Among Muslims, 75.7 per cent of deaths were in people from a South Asian background.

A separate study this month showed that the South Asian population in England was at higher risk from the virus throughout 2020.

This inequality was found to have worsened during the second wave.

“For some religious groups, there is considerable overlap with ethnic background,” the ONS said.

“This means that it is difficult to separate the observed association between Covid-19 mortality risk and religion from the risk associated with ethnic background.”

The new figures for Muslim men reflect 2,727 deaths in the first year of the pandemic.

Their death rate of 967 deaths per 100,000 people was higher than that for any other religious group.

Among Muslim women, there were 1,464 deaths over the same period ending in February 2021.

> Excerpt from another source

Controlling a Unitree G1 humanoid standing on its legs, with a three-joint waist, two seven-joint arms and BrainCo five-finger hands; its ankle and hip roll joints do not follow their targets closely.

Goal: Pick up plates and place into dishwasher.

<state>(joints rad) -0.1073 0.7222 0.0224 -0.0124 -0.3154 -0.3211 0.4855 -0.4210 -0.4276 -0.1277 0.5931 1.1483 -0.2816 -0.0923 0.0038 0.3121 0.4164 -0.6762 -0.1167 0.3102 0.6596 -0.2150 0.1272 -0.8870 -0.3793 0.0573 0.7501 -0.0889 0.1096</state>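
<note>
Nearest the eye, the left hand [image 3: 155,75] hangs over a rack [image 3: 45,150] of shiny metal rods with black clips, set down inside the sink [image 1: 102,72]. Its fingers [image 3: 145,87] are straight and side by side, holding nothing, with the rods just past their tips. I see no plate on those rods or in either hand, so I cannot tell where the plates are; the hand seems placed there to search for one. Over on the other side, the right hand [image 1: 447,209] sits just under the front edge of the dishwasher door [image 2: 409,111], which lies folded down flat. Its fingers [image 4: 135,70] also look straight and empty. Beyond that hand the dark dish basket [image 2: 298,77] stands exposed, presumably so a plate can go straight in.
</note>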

Their death rate of 519 per 100,000 was also the highest of any religion. It was 347 for Hindu women, 250 for Christian women and 230 for Buddhist women.

During the second wave last November, a Birmingham graveyard became the first Muslim burial ground in the UK to declare itself full amid the pandemic.

The main Muslim cemetery in Bradford was also struggling to keep up with burials.

In addition to a greater risk of illness and death from Covid-19, there are also concerns over lower vaccination take-up among ethnic minorities.

Experts say that endemic racism and the legacy of past mistreatment create a lack of trust among ethnic minority groups.

Figures published last month by the ONS showed that 91.3 per cent of white British people in England over 70 had received a Covid-19 vaccine.

But the figure was only 74.0 per cent in people of Pakistani background and 72.7 per cent among the Bangladeshi group.